What this task involves
Find and copy each line of the records where the string "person" shows up.

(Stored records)
________________

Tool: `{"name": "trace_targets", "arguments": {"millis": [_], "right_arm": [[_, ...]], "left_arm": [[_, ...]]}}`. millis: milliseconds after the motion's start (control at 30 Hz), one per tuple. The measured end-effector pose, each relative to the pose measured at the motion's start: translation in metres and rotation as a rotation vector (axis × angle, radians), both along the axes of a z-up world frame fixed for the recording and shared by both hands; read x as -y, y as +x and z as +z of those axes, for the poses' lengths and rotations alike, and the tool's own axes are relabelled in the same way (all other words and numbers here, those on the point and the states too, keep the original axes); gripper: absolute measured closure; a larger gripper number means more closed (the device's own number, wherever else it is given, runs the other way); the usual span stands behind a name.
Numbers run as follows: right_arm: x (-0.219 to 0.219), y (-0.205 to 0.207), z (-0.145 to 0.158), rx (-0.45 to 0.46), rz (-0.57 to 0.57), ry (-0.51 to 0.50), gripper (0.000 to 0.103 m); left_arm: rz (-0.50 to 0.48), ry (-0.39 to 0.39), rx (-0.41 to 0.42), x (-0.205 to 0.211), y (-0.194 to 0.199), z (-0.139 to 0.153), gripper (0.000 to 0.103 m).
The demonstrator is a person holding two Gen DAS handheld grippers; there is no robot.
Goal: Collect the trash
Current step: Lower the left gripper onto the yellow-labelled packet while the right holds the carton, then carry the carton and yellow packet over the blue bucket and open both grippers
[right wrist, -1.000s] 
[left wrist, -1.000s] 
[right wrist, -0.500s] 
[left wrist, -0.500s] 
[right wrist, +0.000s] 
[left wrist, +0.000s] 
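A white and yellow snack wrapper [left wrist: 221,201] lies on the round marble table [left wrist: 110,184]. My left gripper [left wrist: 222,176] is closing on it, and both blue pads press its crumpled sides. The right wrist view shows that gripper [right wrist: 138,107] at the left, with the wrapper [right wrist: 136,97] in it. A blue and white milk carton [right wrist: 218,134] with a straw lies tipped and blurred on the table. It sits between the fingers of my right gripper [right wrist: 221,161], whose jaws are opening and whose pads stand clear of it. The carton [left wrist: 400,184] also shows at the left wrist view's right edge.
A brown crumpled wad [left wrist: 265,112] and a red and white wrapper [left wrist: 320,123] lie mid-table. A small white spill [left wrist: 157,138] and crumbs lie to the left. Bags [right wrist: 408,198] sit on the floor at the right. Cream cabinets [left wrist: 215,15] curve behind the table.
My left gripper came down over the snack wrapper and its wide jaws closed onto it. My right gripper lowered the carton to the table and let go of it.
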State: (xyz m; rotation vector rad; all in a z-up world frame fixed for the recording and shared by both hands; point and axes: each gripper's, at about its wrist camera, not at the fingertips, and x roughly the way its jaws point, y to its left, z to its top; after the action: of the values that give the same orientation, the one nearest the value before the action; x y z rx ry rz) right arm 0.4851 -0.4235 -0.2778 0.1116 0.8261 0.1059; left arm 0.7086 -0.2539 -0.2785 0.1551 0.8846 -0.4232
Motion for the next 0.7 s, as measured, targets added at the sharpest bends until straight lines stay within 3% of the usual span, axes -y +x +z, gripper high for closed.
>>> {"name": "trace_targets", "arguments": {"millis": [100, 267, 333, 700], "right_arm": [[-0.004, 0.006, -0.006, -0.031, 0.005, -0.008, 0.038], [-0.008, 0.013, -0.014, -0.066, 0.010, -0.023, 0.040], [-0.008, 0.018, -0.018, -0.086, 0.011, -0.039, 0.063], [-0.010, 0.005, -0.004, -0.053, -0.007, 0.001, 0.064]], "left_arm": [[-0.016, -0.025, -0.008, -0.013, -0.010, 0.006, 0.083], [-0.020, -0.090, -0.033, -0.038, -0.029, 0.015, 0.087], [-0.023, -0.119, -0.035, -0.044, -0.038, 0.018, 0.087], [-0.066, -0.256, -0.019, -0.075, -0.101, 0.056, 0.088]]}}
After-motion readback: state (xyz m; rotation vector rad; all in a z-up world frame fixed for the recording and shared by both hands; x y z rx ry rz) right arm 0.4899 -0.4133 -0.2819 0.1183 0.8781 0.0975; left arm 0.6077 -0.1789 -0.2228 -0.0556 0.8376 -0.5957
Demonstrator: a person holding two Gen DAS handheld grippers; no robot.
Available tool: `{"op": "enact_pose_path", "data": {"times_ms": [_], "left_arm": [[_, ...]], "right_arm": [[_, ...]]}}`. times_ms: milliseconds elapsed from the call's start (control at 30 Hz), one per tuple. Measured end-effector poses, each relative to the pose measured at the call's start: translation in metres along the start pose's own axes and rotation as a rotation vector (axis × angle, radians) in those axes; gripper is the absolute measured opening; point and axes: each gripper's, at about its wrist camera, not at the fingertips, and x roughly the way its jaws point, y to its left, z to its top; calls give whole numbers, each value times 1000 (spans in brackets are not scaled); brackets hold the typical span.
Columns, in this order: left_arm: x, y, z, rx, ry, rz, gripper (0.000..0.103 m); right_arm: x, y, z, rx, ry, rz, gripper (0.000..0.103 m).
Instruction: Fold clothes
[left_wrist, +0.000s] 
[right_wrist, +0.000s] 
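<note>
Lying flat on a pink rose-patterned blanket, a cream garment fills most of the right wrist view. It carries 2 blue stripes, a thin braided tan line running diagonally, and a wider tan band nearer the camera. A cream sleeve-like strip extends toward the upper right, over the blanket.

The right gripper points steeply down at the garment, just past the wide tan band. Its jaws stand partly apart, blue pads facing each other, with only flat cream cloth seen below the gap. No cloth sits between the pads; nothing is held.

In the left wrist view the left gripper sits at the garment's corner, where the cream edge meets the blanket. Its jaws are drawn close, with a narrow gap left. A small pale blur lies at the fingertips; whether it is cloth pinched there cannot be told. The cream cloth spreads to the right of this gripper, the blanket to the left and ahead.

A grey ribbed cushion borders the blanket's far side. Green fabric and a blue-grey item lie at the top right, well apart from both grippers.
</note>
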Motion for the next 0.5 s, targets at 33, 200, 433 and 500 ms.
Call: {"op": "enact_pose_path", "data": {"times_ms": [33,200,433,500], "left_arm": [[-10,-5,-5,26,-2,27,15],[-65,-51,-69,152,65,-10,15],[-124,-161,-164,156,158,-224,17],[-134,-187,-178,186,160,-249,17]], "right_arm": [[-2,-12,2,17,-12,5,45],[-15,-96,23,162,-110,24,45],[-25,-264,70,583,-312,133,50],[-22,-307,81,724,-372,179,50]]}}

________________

Solution to this problem
The demonstrator is a person holding two Gen DAS handheld grippers; there is no robot.
Demonstrator: a person holding two Gen DAS handheld grippers; no robot.

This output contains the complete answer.